#### INSTRUCTIONS TO FOLLOW:
Retype each record shown below, leaving every character as it is.

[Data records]
■ ■ ■ ■ ■ ■ ■

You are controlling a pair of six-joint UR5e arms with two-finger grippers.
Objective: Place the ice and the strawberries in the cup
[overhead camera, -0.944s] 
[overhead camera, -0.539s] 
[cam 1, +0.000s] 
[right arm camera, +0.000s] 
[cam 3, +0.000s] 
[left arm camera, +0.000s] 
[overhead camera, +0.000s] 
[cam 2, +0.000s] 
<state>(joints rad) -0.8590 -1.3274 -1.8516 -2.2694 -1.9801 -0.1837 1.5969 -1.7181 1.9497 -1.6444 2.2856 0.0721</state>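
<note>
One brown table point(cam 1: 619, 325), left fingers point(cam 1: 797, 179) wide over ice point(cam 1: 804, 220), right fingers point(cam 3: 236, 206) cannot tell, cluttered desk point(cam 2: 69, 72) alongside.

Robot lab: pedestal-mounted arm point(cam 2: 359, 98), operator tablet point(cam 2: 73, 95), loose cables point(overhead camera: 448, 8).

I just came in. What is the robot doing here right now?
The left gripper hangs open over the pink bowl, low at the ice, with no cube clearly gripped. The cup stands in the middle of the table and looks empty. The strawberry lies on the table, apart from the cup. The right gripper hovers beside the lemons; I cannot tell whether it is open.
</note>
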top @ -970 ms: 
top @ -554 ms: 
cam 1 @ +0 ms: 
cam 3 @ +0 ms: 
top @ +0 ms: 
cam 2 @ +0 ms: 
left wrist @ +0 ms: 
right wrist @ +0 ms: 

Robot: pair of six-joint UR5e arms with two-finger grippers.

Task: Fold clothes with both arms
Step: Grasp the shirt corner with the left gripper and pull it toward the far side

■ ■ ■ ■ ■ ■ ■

#### EXERCISE ANSWER:
You are controlling a pair of six-joint UR5e arms with two-finger grippers.
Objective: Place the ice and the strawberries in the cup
[overhead camera, -0.944s] 
[overhead camera, -0.539s] 
[cam 1, +0.000s] 
[right arm camera, +0.000s] 
[cam 3, +0.000s] 
[left arm camera, +0.000s] 
[overhead camera, +0.000s] 
[cam 2, +0.000s] 
<state>(joints rad) -0.8590 -1.3274 -1.8516 -2.2694 -1.9801 -0.1837 1.5969 -1.7181 1.9497 -1.6444 2.2856 0.0721</state>
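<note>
One brown table point(cam 1: 619, 325), left fingers point(cam 1: 797, 179) wide over ice point(cam 1: 804, 220), right fingers point(cam 3: 236, 206) cannot tell, cluttered desk point(cam 2: 69, 72) alongside.

Robot lab: pedestal-mounted arm point(cam 2: 359, 98), operator tablet point(cam 2: 73, 95), loose cables point(overhead camera: 448, 8).

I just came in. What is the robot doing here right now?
The left gripper hangs open over the pink bowl, low at the ice, with no cube clearly gripped. The cup stands in the middle of the table and looks empty. The strawberry lies on the table, apart from the cup. The right gripper hovers beside the lemons; I cannot tell whether it is open.
</note>
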top @ -970 ms: 
top @ -554 ms: 
cam 1 @ +0 ms: 
cam 3 @ +0 ms: 
top @ +0 ms: 
cam 2 @ +0 ms: 
left wrist @ +0 ms: 
right wrist @ +0 ms: 

Robot: pair of six-joint UR5e arms with two-finger grippers.

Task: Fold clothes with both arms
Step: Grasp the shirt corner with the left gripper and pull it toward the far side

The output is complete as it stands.